▸ **Problem requirements**: In the listing below, locate the line containing "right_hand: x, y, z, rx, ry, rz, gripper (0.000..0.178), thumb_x" and the line containing "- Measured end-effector". Output both of them and every line between, exactly as written, and nothing more.

......

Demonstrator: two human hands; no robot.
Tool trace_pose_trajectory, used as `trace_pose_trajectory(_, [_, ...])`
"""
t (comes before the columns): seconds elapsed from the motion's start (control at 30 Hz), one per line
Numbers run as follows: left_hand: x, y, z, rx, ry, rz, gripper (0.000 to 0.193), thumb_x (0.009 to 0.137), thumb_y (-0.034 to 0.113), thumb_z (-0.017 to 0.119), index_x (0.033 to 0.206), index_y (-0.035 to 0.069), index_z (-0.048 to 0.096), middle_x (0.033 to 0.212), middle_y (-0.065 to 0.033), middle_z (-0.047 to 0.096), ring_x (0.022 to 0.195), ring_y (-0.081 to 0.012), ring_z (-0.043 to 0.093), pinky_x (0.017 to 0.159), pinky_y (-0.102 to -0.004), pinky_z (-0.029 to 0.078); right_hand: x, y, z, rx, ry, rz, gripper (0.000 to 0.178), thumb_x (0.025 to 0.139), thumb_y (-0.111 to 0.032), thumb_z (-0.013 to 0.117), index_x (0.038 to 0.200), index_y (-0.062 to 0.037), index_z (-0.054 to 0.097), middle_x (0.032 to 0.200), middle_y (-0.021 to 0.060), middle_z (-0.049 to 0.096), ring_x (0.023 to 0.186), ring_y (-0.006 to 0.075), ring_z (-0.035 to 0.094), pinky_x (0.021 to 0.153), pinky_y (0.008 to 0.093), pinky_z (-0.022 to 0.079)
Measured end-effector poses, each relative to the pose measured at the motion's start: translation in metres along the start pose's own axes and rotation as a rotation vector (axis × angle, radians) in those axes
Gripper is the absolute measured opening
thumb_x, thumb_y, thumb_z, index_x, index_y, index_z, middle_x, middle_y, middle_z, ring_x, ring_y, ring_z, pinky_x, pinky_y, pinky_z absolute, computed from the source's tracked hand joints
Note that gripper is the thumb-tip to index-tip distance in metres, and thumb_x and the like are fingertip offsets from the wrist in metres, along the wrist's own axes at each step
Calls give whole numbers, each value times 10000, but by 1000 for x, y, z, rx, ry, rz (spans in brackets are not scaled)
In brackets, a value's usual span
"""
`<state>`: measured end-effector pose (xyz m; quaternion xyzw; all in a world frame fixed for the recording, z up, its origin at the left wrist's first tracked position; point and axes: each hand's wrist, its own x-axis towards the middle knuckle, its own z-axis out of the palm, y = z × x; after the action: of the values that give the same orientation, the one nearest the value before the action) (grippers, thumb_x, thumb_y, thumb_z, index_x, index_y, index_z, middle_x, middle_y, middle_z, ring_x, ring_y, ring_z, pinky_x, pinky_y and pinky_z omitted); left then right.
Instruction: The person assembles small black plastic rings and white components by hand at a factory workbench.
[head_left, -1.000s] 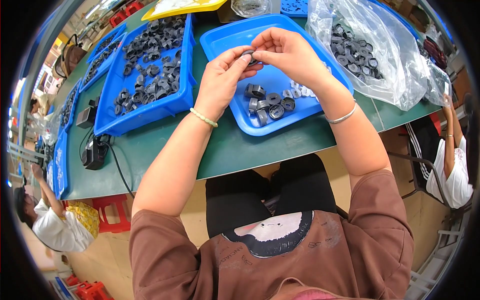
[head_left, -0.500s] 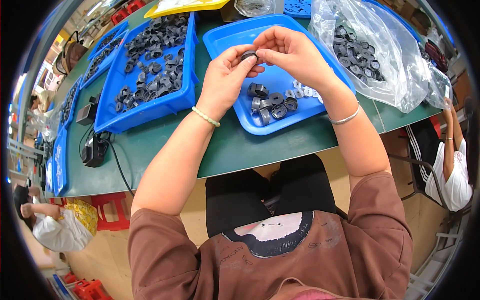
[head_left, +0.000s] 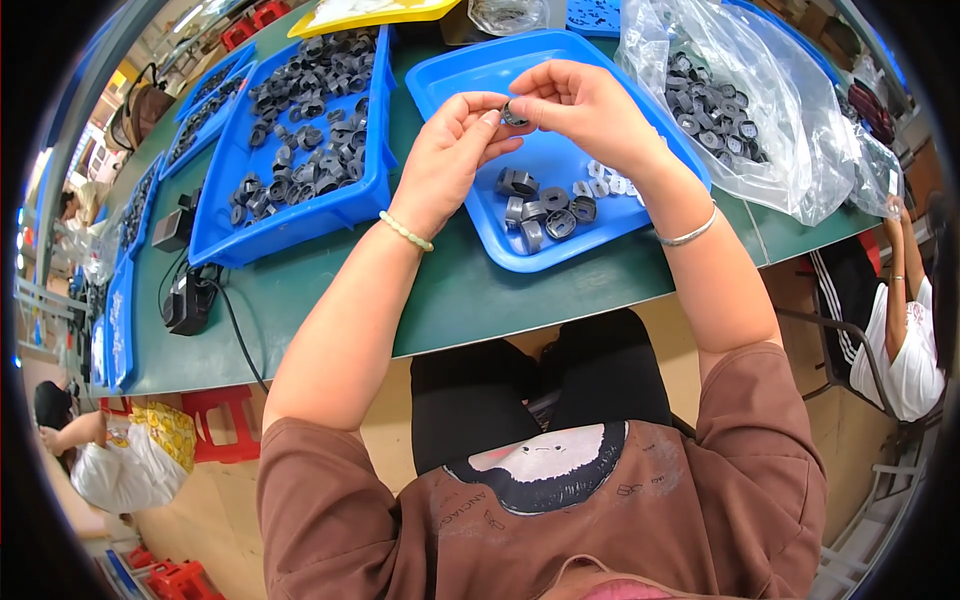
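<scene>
Above the blue tray, my two hands meet at a small dark round plastic part [head_left: 514,116]. My left hand [head_left: 455,145] is closed, its thumb and fingertips pressed to the part's left side. From the other side, my right hand [head_left: 580,108] pinches it with thumb and fingers, hiding much of it. Below them, the shallow blue tray [head_left: 515,262] holds several dark grey plastic caps [head_left: 560,223] at its near side. Small white plastic pieces [head_left: 602,180] lie beside these caps, partly behind my right wrist.
To the left stands a deep blue bin [head_left: 285,238] full of similar dark caps. A clear plastic bag [head_left: 790,150] with more caps lies at the right. A black device [head_left: 190,303] with a cable sits near the green table's [head_left: 450,325] front edge. Other people sit at both sides.
The dark part has turned in my fingers and tilted, with more of it now behind my right fingertips. My left hand has shifted slightly. At the far left, a person has leaned.
</scene>
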<state>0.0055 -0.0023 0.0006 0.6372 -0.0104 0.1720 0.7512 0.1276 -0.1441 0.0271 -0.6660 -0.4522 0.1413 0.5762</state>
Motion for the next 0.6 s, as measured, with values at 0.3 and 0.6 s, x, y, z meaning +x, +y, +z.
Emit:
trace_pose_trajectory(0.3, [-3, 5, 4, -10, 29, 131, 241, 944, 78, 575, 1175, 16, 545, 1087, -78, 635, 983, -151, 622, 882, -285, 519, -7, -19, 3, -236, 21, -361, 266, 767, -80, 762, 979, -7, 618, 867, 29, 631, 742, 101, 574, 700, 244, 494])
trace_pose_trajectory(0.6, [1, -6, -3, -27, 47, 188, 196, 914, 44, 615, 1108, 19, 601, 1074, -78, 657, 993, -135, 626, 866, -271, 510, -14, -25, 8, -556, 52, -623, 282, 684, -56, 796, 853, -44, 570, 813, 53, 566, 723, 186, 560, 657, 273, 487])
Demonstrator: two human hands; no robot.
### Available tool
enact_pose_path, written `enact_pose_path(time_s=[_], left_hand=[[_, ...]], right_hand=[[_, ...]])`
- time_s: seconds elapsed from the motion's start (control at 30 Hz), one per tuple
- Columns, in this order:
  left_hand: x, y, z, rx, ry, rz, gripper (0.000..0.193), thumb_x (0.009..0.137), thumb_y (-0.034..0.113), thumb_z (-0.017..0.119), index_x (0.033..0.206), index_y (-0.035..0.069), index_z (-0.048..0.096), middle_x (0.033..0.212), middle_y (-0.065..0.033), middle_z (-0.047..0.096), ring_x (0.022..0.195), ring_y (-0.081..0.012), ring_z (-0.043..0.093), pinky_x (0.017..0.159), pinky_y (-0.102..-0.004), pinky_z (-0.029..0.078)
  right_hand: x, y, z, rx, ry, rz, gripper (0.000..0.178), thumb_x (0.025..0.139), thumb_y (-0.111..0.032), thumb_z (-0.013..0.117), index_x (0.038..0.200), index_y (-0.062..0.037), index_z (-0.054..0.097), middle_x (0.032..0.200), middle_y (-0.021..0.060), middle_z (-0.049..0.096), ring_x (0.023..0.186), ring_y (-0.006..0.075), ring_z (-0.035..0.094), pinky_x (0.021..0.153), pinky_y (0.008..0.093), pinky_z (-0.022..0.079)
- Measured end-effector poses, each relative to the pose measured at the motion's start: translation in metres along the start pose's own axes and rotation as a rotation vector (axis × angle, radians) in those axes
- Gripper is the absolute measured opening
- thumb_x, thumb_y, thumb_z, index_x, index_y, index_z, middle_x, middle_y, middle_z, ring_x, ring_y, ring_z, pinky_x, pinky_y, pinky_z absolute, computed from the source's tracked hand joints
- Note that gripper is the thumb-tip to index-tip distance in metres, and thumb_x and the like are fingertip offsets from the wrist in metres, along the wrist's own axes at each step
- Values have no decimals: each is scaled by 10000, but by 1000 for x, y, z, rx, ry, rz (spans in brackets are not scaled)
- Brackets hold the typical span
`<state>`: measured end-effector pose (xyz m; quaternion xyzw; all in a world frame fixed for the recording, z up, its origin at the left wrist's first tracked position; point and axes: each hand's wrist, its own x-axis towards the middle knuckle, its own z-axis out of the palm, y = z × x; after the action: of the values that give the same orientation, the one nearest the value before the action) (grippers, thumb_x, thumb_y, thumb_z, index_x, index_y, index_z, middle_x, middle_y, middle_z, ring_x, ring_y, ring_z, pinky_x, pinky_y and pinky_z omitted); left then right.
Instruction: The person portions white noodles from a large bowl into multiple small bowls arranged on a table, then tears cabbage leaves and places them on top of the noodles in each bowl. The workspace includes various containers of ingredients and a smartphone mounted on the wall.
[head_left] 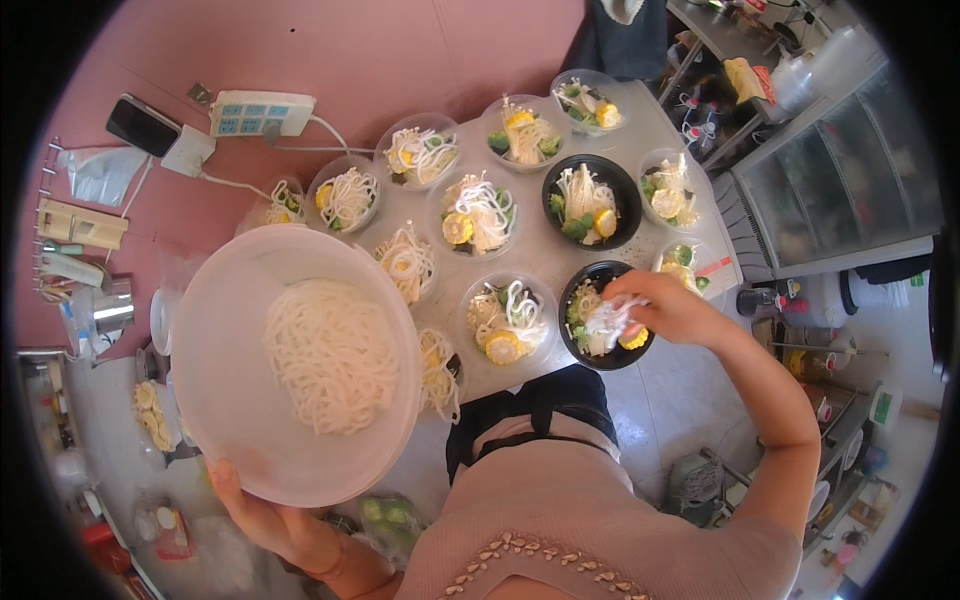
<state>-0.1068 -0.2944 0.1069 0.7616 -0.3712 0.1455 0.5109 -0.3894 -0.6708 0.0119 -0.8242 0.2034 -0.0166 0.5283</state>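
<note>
My left hand [285, 525] grips the rim of a large translucent plastic bowl [215, 340], tilted toward me. A heap of thick white noodles [335, 360] lies inside it. Over at the table's near right, my right hand [672, 305] is closed on a small bunch of white noodles [612, 318]. That bunch is slightly blurred and hangs down into a black bowl [598, 363]. Enoki mushrooms, green broccoli and a piece of corn [635, 338] also show in the black bowl. Just left of it stands a clear bowl [552, 310] with noodles, corn and mushrooms.
Several more clear bowls of vegetables and a second black bowl [630, 190] crowd the pale table [655, 115]. A power strip [262, 113] and a phone [143, 124] are at the pink wall. On the right stands a glass-doored fridge [840, 165], with shelving below it.
</note>
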Motion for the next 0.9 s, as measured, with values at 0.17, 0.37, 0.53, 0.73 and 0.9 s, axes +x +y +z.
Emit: enact_pose_path(time_s=[0.17, 0.37, 0.53, 0.73, 0.9], left_hand=[[40, 32, 35, -751, 75, -620, 355, 917, 121, 520, 1244, -11, 480, 1254, -142, 537, 1140, -209, 542, 1004, -360, 415], [53, 23, 58, -812, -125, -613, 122, 889, 117, 574, 969, 55, 506, 970, -47, 596, 913, -106, 573, 850, -261, 465], [55, 32, 80, -895, -139, -601, 147, 916, 146, 565, 1024, 55, 528, 1026, -45, 604, 962, -125, 579, 878, -284, 472], [57, 18, 83, -920, -148, -660, 124, 932, 166, 561, 1014, 76, 541, 922, -1, 603, 765, -51, 560, 606, -189, 439], [62, 11, 92, -926, -107, -678, 87, 917, 122, 591, 900, 98, 510, 751, 23, 580, 507, -10, 442, 399, -160, 284]], right_hand=[[27, -48, -12, -409, 151, -104, 457, 835, -7, 622, 1285, -26, 543, 1122, 187, 620, 1042, 355, 608, 886, 413, 508], [104, -188, 19, -488, -97, -654, 467, 841, -112, 680, 1287, -109, 544, 1213, 126, 583, 1046, 311, 616, 851, 431, 529], [151, -172, 75, -913, -502, -334, 468, 838, -208, 676, 1279, -119, 549, 1181, 171, 599, 1082, 329, 606, 884, 456, 508], [158, -185, 77, -1020, -537, -605, 190, 873, -185, 568, 986, -79, 678, 950, 162, 677, 975, 341, 651, 839, 450, 516], [172, -244, 20, -506, -125, -699, 150, 885, -101, 547, 960, -30, 656, 921, 149, 679, 850, 343, 653, 777, 401, 528]])
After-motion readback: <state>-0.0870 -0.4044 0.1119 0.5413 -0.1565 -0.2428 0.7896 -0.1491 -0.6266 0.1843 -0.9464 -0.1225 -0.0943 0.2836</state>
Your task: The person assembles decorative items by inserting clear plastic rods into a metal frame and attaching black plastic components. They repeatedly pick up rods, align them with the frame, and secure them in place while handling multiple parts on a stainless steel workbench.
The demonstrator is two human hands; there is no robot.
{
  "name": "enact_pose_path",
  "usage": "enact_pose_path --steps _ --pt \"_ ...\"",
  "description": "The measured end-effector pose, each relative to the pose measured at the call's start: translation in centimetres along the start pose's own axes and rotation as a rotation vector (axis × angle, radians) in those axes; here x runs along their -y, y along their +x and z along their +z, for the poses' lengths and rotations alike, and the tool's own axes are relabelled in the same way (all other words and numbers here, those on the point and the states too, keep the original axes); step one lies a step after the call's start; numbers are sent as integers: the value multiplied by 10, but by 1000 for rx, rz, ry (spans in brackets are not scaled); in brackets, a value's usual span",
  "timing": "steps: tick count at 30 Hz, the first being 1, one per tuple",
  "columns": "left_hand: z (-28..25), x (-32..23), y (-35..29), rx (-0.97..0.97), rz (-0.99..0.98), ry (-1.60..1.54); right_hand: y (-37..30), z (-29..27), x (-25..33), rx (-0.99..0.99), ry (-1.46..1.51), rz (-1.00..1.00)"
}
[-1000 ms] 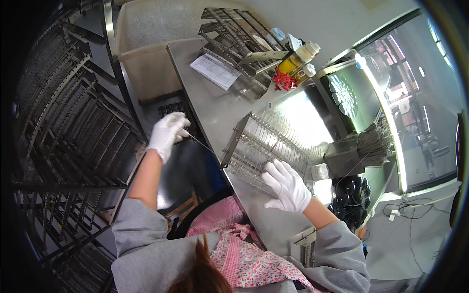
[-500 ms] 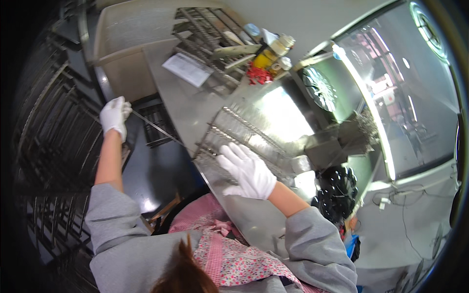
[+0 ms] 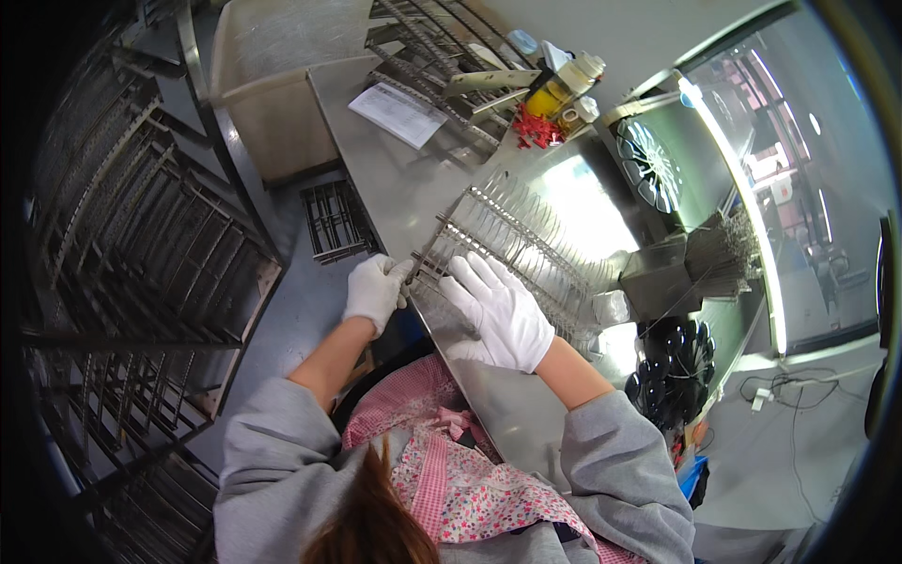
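Note:
A metal rack lies on the steel table, holding a row of clear round discs that stand on edge between its toothed bars. My left hand, in a white glove, is closed at the rack's left end, fingertips pinched on the end of a thin metal rod. Most of that rod is hidden by the fingers and the rack. White-gloved too, my right hand rests with fingers stretched out over the near side of the rack.
A paper sheet, more metal racks, a yellow bottle and red clips are at the back. To the right stand a dark box and black glossy round pieces. Tall shelving holds racks at left.
My left hand has moved right, from out past the table edge to the rack's end, and the long rod it held no longer sticks out. My right hand stays on the rack.

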State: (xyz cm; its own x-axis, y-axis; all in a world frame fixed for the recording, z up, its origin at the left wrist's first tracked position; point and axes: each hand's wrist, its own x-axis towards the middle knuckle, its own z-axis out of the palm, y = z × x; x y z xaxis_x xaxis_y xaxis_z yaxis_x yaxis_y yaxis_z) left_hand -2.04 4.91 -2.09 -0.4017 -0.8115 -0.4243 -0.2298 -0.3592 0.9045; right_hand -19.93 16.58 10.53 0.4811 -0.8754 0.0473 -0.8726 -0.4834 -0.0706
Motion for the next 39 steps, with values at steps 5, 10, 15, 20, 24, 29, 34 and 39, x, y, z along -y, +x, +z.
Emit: enact_pose_path --steps 5,10,15,20,24,29,34,39 --pt "3 8 -6 -15 284 269 -23 -18 -15 -134 4 98" --pt "-11 3 -9 122 343 575 -107 -47 -48 -488 -83 406" --pt "-2 -1 -3 62 200 621 -171 -28 -17 -426 -128 423" --pt "-18 7 11 186 167 523 -163 11 26 -190 -203 584" --pt "-17 14 11 153 108 229 -159 10 3 -220 -209 710" --pt "-21 26 20 -66 343 463 -124 12 16 -311 -300 685" --pt "-103 17 66 -453 198 -114 -79 8 21 -218 -348 580" --pt "-144 1 100 -469 144 -80 -47 2 30 -258 -330 568"
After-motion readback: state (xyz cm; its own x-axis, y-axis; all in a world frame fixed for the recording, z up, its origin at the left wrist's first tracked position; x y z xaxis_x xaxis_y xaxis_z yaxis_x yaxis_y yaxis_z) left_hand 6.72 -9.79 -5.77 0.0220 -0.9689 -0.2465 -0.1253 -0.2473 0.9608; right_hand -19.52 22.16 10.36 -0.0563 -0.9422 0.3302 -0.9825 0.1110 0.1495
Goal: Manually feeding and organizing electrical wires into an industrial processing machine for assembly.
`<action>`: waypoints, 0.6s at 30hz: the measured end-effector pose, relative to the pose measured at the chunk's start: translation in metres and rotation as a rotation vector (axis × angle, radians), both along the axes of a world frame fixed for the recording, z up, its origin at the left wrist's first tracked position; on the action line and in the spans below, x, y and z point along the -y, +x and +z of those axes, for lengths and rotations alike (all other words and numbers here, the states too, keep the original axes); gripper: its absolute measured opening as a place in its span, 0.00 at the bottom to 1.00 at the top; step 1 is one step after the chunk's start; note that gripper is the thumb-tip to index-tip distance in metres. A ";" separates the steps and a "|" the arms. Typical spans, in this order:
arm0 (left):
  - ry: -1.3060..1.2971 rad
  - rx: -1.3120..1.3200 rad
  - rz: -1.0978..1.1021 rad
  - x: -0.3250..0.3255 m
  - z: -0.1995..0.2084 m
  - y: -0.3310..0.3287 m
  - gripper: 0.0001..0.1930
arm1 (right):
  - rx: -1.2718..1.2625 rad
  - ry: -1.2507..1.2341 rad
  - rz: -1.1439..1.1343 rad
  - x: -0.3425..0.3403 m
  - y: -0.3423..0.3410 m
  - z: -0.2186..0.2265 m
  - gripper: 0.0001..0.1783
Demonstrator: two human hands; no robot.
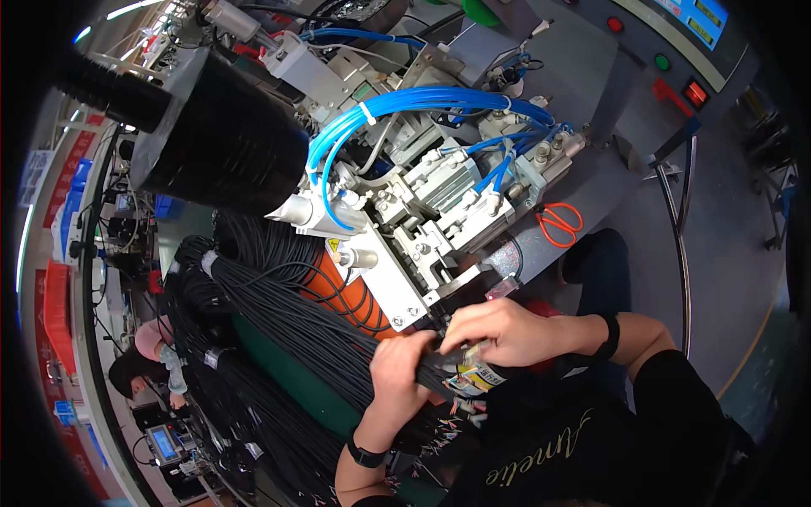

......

▸ **Solution to the problem**:
  right_hand: x, y, z, rx, ry, rz, gripper (0.000..0.178), thumb_x (0.025..0.139), thumb_y (-0.111..0.032), thumb_z (-0.013..0.117), index_x (0.038..0.200), index_y (-0.062..0.037), index_z (-0.054..0.097), middle_x (0.032..0.200), middle_y (-0.021..0.060), middle_z (-0.049..0.096), ring_x (0.023..0.186), ring_y (-0.006..0.075), ring_z (-0.035..0.094), pinky_x (0.021..0.153), pinky_y (0.008..0.093), pinky_z (-0.022..0.079)
- Measured end-effector poses, each relative to the pose measured at the motion's start: translation in metres along the start pose's own axes and rotation as a rotation vector (axis × angle, radians) in those axes

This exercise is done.